空が赤黒く染まっていた。空の深い箇所ほど闇は色濃く、地に落ちた僅かな光さえ血の色に染まっていた。世界の終わりが近づいていた。
少女は崖の上に立っていた。終わりゆく空と海に背を向けて、闇に溶けゆく光を見ようともせずに……
まだ幼い──たったの十四歳。そんな少女が、崖の上で手を広げている。崖下の海に背を向けて、絶望ではなく決意を胸に、一歩、また一歩と、海に近づいていく。
「私の……」
少女が口を開いた。か細い震え声。崖下には真っ黒な海。断崖──その先にある虚空まで、あと一歩もない。肩を震わせている力を抜けば、そのままどこまでも落ちていくだろう。
それがわかって、少女は目を閉じた。
「私の、一番大切な人のためだもの。今の私なら、こんなこと、何でもない」
力強い言葉。けれど、震えた声。つま先立ちになった、細い脚。小さな体。まだ、十四歳の。

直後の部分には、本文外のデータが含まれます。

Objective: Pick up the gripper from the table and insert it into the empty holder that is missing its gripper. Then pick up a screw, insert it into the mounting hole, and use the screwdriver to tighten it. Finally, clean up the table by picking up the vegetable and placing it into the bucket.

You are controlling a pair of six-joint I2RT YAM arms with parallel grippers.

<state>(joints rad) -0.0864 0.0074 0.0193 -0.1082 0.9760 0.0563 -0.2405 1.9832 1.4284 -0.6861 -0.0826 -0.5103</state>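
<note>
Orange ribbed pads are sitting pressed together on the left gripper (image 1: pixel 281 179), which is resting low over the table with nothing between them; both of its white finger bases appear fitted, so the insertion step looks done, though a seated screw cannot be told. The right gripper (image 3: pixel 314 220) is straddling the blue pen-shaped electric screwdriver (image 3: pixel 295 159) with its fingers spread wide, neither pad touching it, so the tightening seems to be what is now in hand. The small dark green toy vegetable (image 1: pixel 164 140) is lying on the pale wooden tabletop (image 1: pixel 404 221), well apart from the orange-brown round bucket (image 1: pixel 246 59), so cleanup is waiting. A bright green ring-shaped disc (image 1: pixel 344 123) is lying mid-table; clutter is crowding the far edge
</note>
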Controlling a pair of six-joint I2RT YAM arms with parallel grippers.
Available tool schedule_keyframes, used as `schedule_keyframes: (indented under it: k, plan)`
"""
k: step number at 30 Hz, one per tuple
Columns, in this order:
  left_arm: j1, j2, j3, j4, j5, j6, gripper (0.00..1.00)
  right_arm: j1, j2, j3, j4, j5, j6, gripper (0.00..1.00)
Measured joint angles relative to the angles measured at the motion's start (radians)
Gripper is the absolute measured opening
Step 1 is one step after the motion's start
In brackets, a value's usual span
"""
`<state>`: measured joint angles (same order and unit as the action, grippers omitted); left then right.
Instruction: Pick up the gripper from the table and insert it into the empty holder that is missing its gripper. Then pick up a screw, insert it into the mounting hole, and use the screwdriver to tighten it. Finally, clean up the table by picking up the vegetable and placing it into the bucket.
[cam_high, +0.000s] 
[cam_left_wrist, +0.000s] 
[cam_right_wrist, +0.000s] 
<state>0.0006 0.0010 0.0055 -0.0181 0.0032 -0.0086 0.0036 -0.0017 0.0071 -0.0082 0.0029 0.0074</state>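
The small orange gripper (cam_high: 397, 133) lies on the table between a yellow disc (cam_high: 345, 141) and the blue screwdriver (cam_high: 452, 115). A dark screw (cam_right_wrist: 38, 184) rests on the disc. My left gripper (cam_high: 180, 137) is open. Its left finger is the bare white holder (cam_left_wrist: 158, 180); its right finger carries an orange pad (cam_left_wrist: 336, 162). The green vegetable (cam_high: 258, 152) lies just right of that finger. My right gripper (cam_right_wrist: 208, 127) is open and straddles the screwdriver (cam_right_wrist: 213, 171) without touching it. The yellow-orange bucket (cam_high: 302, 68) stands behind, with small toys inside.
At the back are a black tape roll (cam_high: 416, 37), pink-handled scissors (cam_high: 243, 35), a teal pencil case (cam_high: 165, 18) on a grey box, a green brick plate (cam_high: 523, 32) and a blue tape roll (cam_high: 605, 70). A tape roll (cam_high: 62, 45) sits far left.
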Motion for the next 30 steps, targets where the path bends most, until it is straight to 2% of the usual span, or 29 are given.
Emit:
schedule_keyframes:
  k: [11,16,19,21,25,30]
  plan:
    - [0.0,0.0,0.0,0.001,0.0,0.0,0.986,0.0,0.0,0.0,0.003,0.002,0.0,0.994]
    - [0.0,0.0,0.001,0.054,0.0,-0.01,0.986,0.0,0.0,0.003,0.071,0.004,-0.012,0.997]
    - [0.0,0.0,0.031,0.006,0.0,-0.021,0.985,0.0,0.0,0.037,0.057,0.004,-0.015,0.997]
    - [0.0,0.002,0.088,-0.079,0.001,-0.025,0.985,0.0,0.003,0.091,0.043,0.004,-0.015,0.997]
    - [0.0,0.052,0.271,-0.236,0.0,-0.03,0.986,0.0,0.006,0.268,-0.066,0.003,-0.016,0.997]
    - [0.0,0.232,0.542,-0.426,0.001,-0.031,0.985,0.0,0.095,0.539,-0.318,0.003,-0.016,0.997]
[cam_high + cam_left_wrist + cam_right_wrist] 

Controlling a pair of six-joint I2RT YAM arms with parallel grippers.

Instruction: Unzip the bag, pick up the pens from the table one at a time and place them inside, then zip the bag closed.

少女は力を抜いた。背中から、仰向けに、海に落ちていく。最期に見えた空。最期に感じた地面。最期に見えた……大切な人。
(ありがとう、みんな)
落ちていく。赤黒い空とそれを映す海の狭間。暗闇に包まれる一瞬。感覚が引き延ばされ、死に至るまでの時間は残酷なまでに長い。
その長い、永遠にも思える一瞬、脳裏に浮かんだのはやはり、皆の顔だった。
(少しの間だったけど、今までで、一番楽しかった)
短い旅だった。ほんの少し前に旅立って、ほんの少しの間、共にいた。ただそれだけの、だけど、とても大切な、懐かしい人たち。ひどく短かった、けれど、とても長く感じた、懐かしい時間。旅の思い出。
たくさんの記憶が流れて、最後に浮かんできたのは、やっぱり、彼の顔だった。一番、大切な人。一番……好きだった人。
(届くかな、彼に)
伝えなかった想い。大切にしまいこんで、言い出せなかった気持ち。
初めて口にしたのはほんのついさっき。最後の、あのときだけ。伝わったのかどうかもわからない、伝えたかったのか、胸に秘めたままでいたのかったのか、自分でもわからない。小さな、大切な想い。
(私の……)
ため息をするまでの、短い時間。それすら自分には残されていない。耳に届くのは風を切る音。終わりがやってくる。
もう会えない。大切な人。ずっといっしょにいたかった。叶わないと知っていた。伝えられなかった、小さな想い。……大切な気持ち。
(………届かないよね)
涙を浮かべながら、まっすぐに、ポルカは墜ちていった。